Can renewable energy replace fossil fuels?

For the past three decades, the United States has seen stronger and stronger demand from the public, as well as academic and scientific institutions, for the reduction and eventual abolition of energy sources that rely on fossil fuel. This is mostly due to increased concern over the impact that burning these fuels has on the environment. Electrical Apparatus reported in November that the State of California had engaged in what some consider to be an extremely ambitious goal - to completely phase out the state’s reliance on any and all fossil fuels by the year 2045. In March 2019 Puerto Rico, as part of its efforts to recover from the devastation caused by Hurricane Maria in 2017, passed bill PS 1121, which called for the creation of a new, more resilient, distributed grid system that relies entirely on renewable energy by the year 2050. In Washington, D.C., House representatives have introduced a proposed resolution called the “Green New Deal” to Congress. This proposal calls for the federal government to collaborate with state governments, academic institutions, and businesses to, among other things, reduce greenhouse gas emissions caused by U.S. industry, transportation, and agriculture by 40 to 60 percent by the year 2030, and to eliminate its greenhouse gas emissions by the year 2050, “as much as is technologically feasible.” A state like California, or an island commonwealth like Puerto Rico, is one thing...but is it possible for a huge, sprawling economy like that of the continental United States to do the same?

Even if it is not, there are multiple signs that the Sun is setting on the age of fossil fuels.

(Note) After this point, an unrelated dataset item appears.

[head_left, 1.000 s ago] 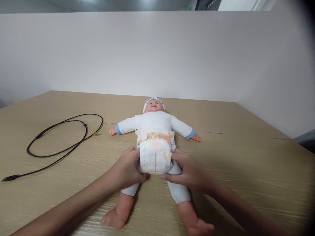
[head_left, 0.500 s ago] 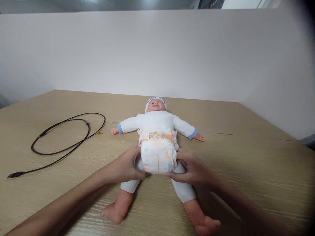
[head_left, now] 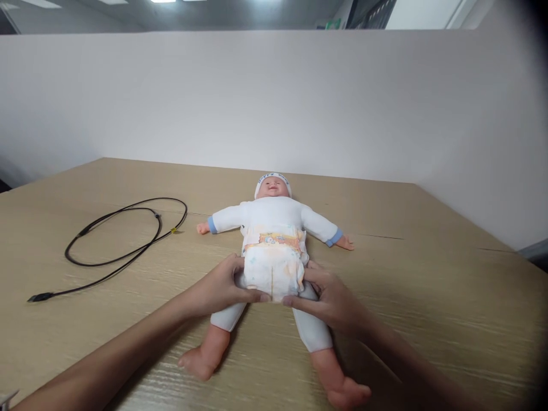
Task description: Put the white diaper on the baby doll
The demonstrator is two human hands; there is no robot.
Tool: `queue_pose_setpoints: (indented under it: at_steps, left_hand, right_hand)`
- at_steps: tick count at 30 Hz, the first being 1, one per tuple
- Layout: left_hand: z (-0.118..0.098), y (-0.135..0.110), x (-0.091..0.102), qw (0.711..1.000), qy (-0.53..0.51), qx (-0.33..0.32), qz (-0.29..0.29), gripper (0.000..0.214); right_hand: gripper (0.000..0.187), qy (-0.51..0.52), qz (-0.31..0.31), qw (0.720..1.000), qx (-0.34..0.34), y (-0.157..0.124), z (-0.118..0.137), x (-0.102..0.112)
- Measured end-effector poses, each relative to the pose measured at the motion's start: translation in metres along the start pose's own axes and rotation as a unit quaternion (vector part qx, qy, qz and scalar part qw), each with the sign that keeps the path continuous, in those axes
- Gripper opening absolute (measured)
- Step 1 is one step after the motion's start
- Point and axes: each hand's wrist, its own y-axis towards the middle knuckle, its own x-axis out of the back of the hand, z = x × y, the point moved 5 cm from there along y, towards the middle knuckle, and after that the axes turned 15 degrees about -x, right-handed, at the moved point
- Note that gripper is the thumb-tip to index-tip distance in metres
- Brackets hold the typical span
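Note:
A baby doll [head_left: 274, 214] in a white suit and cap lies on its back on the wooden table [head_left: 428, 285], arms spread, bare feet toward me. A white diaper [head_left: 274, 265] with an orange printed band wraps its hips. My left hand [head_left: 222, 288] grips the diaper's lower left edge, thumb pressed under the crotch. My right hand [head_left: 327, 297] holds the lower right edge the same way, fingers curled around the doll's thigh. The two thumbs nearly meet below the diaper.
A black cable [head_left: 124, 234] lies looped on the table to the left, its plug end near the left edge. A white partition wall [head_left: 274, 97] stands behind the table. The table's right edge runs diagonally at the far right.
Both thumbs have slid inward under the bottom of the diaper and now almost touch. The view has tilted up a little; the doll stays in place.

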Motion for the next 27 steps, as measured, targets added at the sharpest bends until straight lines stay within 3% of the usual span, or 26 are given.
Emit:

It’s no secret that in the coal industry, job growth is stagnating; in 2016, roughly 2,000 jobs in coal production were created in the U.S. In 2017, that number fell to 900, recovering slightly in 2018, when 1,300 coal jobs were created. Besides environmental concerns about coal-related atmospheric pollution, there are other factors contributing to the deflation of the coal industry. In last month’s issue of EA, David Miller’s article “Mining the Sun” discussed how even in West Virginia’s former coal country, solar power businesses are taking over as a go-to career choice for the industrious residents of the Holler. Though the region was once the second-highest coal producer in the country, since 1955, coal has gone from accounting for half of the energy production in the U.S. to 27.4 percent as of 2018. Miller also explained how the low cost of natural gas was just as significant an influence on the decline of coal as the rise of renewable energy.

While the fading rate of coal consumption is a major factor leading to the overall decline of coal, the fact is that running a coal-centric business is becoming less profitable, while renewable energy is becoming cheaper. According to a new study by the International Renewable Energy Agency (IRENA), the cost of renewable energy production in “G20” countries (a collection of countries, including the United States, with large economies who account for 86 percent of the global economy) are expected to drop to $0.03 - $0.10 per kilowatt hour by 2020. By contrast, fossil fuels typically cost $0.05 - $0.17 per kilowatt hour in those same countries. This lines up with the findings of the Bloomberg New Energy Foundation’s (BNEF) findings in 2018, which said that the cost of electricity for renewable energy sources are decreasing. For example, the cost of solar power has tumbled 77 percent over the previous nine years, while fossil fuels like coal, nuclear, and natural gas have seen “only very modest reductions, at best, in that time.” The BNEF’s report also found that the cost of lithium-ion batteries decreased from $1,000 per kilowatt-hour in 2010 to $209 in 2017. Since these batteries are crucial components to renewable energy technology, this tremendous price decrease has further encouraged the adoption of wind and solar energy.

An independent think tank called Carbon Tracker published a study in 2018 that found that 42% of global coal capacity is currently unprofitable. The Carbon Tracker report said that by that time, 100% of U.S. coal capacity will have higher long-run operating costs than renewables. In fact, this may happen far sooner than 2030 - in 2018, another independent think tank called Energy Innovation found that the maintenance and operational costs of 74 percent of coal plants in the U.S. had exceeded the cost of building new, local wind or solar-powered generators. 

Changing how a business works, especially a large business, has been described as “trying to turn an aircraft carrier on a dime.” It’s not easy or cheap, especially if that business has long relied on something like burning large amounts of fossil fuels for profit. Based on all the signs, it seems there are economic, as well as environmental incentives to make the shift from fossil fuels to renewables in the coming decade...just look where the wind is blowing.